Basking Shark Tracked To Bermuda

March 5, 2012

New Brunswick researchers are tracking Canada’s largest fish from the Bay of Fundy to the seas around Bermuda and Cuba, the Canadian Broadcasting Corporation reports today [Mar. 5]

The basking shark can range in size from 22 to 39 feet, making them the largest fish in Canada. However, little is known about the giant fish.

The basking sharks are also very rare. The Atlantic basking shark is listed as a species at risk by the Committee on the Status of Endangered Wildlife in Canada.

Last summer, Andrew Westgate, a marine biologist, scoured the Bay of Fundy searching for basking sharks.

He and a team of marine biologists were looking to tag the sharks with a global positioning system tracking device that would allow the scientists to track the sharks’ movement.

“Even though they’re the largest fish that live in our part of the world, we know very, very little about them,” he said.
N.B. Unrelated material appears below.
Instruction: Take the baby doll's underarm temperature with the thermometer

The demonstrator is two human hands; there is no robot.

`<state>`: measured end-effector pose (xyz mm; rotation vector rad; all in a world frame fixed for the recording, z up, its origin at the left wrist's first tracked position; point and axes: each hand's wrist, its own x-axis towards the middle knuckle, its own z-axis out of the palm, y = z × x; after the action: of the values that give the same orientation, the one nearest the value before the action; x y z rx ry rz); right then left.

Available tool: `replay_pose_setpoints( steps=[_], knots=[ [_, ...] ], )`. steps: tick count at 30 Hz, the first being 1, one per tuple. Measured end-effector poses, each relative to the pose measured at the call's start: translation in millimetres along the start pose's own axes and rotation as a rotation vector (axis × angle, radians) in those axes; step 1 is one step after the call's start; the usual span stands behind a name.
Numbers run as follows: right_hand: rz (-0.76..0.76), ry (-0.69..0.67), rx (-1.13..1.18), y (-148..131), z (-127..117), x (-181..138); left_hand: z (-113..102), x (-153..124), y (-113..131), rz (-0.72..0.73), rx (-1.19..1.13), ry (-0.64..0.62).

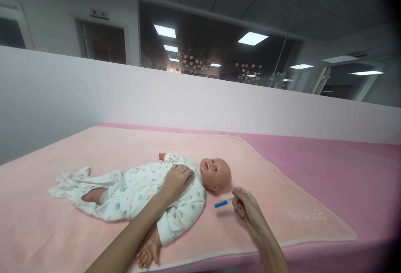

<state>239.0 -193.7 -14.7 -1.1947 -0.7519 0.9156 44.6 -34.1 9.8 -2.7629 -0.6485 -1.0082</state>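
A baby doll lies on its back, its head to the right, in a white patterned romper. My left hand is on the doll's upper chest, fingers bent and closed at the collar; the fingertips are partly hidden. To the right of the doll's head, my right hand pinches a slim thermometer. Its blue end points left toward the doll's shoulder, and its pale clear end shows above the fingers. The thermometer is apart from the doll.
Beneath the doll spreads a light pink blanket with a pale edge, over a darker pink surface. A low white partition runs along the back. Behind it are a large window and a doorway.
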Motion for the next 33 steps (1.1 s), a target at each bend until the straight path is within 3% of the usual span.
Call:
replay_pose_setpoints(
  steps=[5,9,14,18,22,25,27,31,33],
  knots=[
    [0.099,-0.086,-0.029,16,-10,7,3,1,1,-0.035,-0.047,-0.004],
    [0.087,-0.016,-0.215,18,-14,11,2,0,0,-0.121,-0.159,-0.019],
    [-0.062,0.032,-0.581,24,-28,18,1,1,-1,-0.214,-0.263,-0.038],
    [-0.094,0.074,-0.909,21,-33,21,0,2,-2,-0.267,-0.300,-0.067],
    [-0.237,0.206,-1.112,15,-30,16,0,3,-3,-0.284,-0.282,-0.080],
    [-0.389,0.310,-1.103,7,-11,14,-1,3,-4,-0.296,-0.297,-0.083],
    [-0.518,0.308,-1.046,1,15,18,-2,3,-5,-0.312,-0.337,-0.074],
    [-0.887,0.114,-0.981,-1,87,44,-2,3,-11,-0.384,-0.467,-0.053],
    [-0.980,0.011,-0.981,6,115,58,0,2,-16,-0.404,-0.560,-0.029]
  ],
)
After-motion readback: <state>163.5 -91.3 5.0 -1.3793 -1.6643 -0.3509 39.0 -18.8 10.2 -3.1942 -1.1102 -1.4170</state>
The team managed to tag six basking sharks and last week the first results came in.

One of the sharks was found north of Bermuda in the Sargasso Sea and the other was tracked just south of Cuba.

“We were really surprised. We had some expectations that they would leave the Bay of Fundy but we really didn’t know where they would go,” he said.

The marine biologists are still determining what the sharks are doing in the southern waters.

Laurie Murison, the executive director of New Brunswick’s Whale and Seabird Research Station, said it’s hard to say whether the sharks are migrating or just continually roaming the ocean.